1. The Workaholic
They corner you at children’s parties and tell you all about their latest business venture — that is, when they’re not scrolling through work emails on their phone.
2. The Wine Lover
They bring wine to play dates and even drink it out of sippy cups. You’re a bit worried about them.
3. The Hipster
They dress their kid in skinny jeans, oversized glasses, and a Sex Pistols’ T-shirt, even though the kid has never heard a note of their music.
4. The Parenting Expert
They ask you how you feed/potty train/discipline your kid, then explain at length why what you’re doing is totally wrong.

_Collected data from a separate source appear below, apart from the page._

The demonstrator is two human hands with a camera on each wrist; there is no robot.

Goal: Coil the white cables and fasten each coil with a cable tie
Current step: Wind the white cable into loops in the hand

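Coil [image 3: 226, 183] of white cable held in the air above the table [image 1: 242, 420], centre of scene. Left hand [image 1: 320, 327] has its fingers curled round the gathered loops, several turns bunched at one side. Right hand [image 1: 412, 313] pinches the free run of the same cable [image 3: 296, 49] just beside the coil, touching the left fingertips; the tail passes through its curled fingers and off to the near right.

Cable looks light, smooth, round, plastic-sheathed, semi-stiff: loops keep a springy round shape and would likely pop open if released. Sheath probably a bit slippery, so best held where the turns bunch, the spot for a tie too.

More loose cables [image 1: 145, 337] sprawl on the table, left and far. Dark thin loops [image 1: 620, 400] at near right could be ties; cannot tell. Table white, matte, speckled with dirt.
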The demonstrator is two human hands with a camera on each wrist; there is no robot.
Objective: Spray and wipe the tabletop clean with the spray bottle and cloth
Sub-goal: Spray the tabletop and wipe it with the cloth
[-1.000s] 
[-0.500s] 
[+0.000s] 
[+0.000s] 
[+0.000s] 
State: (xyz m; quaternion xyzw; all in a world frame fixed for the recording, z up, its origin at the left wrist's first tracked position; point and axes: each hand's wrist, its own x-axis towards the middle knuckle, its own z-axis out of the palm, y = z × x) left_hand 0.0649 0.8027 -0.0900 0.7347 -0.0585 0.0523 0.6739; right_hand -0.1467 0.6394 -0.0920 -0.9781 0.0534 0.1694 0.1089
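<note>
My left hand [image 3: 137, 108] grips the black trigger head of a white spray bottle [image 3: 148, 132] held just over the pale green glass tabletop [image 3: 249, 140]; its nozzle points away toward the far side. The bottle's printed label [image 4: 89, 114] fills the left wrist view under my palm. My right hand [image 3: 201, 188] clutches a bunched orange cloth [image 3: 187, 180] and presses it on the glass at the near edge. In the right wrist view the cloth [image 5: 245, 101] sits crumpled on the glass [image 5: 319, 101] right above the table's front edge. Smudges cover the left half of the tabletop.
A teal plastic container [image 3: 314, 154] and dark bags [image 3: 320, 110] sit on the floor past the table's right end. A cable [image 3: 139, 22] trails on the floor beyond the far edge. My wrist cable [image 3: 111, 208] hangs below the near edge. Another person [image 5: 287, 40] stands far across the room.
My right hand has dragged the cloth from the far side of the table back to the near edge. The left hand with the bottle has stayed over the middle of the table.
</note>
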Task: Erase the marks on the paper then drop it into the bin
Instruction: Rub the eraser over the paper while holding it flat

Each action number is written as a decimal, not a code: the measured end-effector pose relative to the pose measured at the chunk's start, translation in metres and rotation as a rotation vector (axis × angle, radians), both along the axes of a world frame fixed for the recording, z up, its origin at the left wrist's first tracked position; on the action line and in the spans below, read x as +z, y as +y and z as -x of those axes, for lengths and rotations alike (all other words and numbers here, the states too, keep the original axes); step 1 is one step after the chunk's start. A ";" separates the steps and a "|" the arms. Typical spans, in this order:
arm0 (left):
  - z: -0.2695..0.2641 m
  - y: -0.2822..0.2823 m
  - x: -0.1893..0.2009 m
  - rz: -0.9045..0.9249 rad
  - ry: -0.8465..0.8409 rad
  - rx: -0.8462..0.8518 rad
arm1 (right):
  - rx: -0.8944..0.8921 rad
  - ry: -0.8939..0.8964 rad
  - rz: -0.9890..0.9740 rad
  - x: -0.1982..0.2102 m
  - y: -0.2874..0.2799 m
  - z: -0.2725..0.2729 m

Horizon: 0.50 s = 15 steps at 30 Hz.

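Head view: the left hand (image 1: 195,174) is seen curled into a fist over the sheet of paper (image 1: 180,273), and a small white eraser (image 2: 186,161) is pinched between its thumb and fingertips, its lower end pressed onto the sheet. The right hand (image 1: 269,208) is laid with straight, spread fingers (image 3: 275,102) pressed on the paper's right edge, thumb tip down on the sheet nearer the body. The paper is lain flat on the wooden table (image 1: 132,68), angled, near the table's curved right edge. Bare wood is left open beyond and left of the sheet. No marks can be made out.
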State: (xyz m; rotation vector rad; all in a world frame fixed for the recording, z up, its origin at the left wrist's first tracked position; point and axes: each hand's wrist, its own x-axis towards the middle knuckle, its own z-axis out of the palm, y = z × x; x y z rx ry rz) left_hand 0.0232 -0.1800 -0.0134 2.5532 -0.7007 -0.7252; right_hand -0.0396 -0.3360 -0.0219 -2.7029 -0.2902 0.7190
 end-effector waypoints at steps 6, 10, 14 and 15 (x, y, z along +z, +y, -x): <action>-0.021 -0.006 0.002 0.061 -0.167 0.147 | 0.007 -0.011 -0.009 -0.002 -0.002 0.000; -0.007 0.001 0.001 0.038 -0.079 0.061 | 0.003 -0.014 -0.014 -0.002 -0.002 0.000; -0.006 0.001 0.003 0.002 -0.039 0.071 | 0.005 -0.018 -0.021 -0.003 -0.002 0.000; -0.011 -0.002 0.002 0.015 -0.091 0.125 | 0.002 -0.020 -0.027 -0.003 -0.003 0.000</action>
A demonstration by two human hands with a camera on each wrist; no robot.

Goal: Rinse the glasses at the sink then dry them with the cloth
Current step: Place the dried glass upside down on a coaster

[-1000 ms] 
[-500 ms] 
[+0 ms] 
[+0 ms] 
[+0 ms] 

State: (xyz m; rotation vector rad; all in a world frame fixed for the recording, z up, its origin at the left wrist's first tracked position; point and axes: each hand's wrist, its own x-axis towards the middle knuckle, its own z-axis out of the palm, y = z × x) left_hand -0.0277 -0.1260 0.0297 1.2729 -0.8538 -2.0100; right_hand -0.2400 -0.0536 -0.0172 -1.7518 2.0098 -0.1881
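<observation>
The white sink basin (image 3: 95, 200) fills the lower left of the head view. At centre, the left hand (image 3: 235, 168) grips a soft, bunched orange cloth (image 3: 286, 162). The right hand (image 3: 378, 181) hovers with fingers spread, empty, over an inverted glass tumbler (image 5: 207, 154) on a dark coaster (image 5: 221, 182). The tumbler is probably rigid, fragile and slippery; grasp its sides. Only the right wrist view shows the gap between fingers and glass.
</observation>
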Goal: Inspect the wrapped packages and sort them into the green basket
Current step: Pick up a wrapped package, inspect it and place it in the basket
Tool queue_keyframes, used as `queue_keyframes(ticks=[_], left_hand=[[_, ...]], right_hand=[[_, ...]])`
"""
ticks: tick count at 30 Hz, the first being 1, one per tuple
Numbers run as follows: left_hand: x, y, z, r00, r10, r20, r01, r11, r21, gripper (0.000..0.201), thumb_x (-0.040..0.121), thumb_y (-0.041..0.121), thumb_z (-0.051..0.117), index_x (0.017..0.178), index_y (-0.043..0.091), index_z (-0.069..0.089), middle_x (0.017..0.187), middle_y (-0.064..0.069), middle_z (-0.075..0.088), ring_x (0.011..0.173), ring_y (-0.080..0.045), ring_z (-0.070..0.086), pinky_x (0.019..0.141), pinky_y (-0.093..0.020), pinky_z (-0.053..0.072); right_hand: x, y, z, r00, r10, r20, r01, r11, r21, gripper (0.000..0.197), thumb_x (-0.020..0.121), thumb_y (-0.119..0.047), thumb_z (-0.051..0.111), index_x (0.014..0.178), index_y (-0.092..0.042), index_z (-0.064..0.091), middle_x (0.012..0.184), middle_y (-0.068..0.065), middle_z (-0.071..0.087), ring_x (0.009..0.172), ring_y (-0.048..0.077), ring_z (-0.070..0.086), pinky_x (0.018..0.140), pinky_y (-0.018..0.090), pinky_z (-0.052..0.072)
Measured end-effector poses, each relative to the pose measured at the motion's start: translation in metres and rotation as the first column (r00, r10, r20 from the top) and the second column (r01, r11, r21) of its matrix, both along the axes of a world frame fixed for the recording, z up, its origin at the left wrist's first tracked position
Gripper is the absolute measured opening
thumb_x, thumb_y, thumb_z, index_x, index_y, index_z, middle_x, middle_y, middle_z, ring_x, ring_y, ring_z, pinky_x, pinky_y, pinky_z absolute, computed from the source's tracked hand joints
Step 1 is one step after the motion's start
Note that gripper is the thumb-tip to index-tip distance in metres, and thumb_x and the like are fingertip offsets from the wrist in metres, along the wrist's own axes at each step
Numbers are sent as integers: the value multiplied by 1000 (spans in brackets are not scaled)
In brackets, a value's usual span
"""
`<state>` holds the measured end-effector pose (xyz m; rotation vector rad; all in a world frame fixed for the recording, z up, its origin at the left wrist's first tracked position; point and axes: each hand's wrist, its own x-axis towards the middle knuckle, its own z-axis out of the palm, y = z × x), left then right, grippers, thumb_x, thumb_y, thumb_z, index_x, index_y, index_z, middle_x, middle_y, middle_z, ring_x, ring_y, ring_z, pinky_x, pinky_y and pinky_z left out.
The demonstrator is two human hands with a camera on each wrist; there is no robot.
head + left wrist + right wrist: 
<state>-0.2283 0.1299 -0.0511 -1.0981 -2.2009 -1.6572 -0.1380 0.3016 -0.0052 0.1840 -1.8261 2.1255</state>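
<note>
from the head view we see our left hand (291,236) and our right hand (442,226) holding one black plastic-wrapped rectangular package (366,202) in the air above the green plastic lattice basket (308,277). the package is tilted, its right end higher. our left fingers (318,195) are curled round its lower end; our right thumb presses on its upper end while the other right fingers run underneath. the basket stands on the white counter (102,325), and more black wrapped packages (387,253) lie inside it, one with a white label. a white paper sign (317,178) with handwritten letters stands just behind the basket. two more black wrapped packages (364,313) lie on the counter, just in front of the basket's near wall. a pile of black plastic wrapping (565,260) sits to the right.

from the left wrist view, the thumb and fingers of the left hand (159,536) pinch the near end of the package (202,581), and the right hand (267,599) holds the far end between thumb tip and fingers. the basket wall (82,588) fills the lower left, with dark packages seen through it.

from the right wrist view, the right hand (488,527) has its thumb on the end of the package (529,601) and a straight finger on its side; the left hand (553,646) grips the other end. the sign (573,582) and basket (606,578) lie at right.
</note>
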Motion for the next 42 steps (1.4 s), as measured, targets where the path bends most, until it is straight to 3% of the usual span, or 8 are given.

5. The Social Media Addict
They can’t let a minute go by without posting a selfie with their kid to Facebook, tweeting a “funny” kid quote, or Instagramming a video at Chuck E. Cheese’s. Those with the biggest problem even post stuff on Google+.
6. The Overwhelmed
They talk about showers the way most people do vacations.
7. The Maniac
They roughhouse with their kids everywhere they go, including Sunday church services.
8. The Baker
They can’t attend an event of any kind without bringing dozens of homemade goodies.
9. The Certifiably Insane
They scare you, and unfortunately their kid is best friends with yours.
10. The Recliner
They somehow manage to raise their children without ever getting up from their La-Z-Boy.
11. The Prematurely Old
They’ve cut their hair, wear high-waisted jeans, and can’t wait to tell you all about the interesting things they learned on NPR this morning.
12. The Oblivious
They never notice when their kid is about to fall off a ledge or needs a booger wiped off their face.
13. The General
They treat their kids like they’re in the military, and expect full compliance to their rules. Their kids are scared of them and so are you.
14. The Health Nut
They’ve somehow convinced their kids to love tomato wedges, and totally judge you for giving yours Doritos even if they’re too polite to say so.
15. The Big Kid
They feed their Peter Pan complex by spending hours climbing the jungle gym, watching cartoons, and playing tag with their kids.
16. The Helicopter
They spend all day within arm’s reach of their kid in case they fall down, pick up something dirty, or need a hug.
17. The Free Ranger
They rarely have any idea where their kids are and like to say, “They’ll be home when they’re home.”
18. The Effortlessly Cool
They make parenting seem totally awesome instead of a series of dirty diapers, tantrums, and PTA meetings.
19. The Try Hards
They’re desperate to show that they’re still every bit as cool as they were before kids, but they’re not very convincing.
20. The Creeper
They view every school event, trip to the park, and Little League game as an opportunity to pick up on the opposite sex, ring or no ring.
21. The Braggart
They want to tell you all about how their youngest just skipped a grade and their oldest is being scouted by UCLA. And did you hear about their daughter, the singer?
And then there’s you…
Who is totally nailing this parenting thing, of course.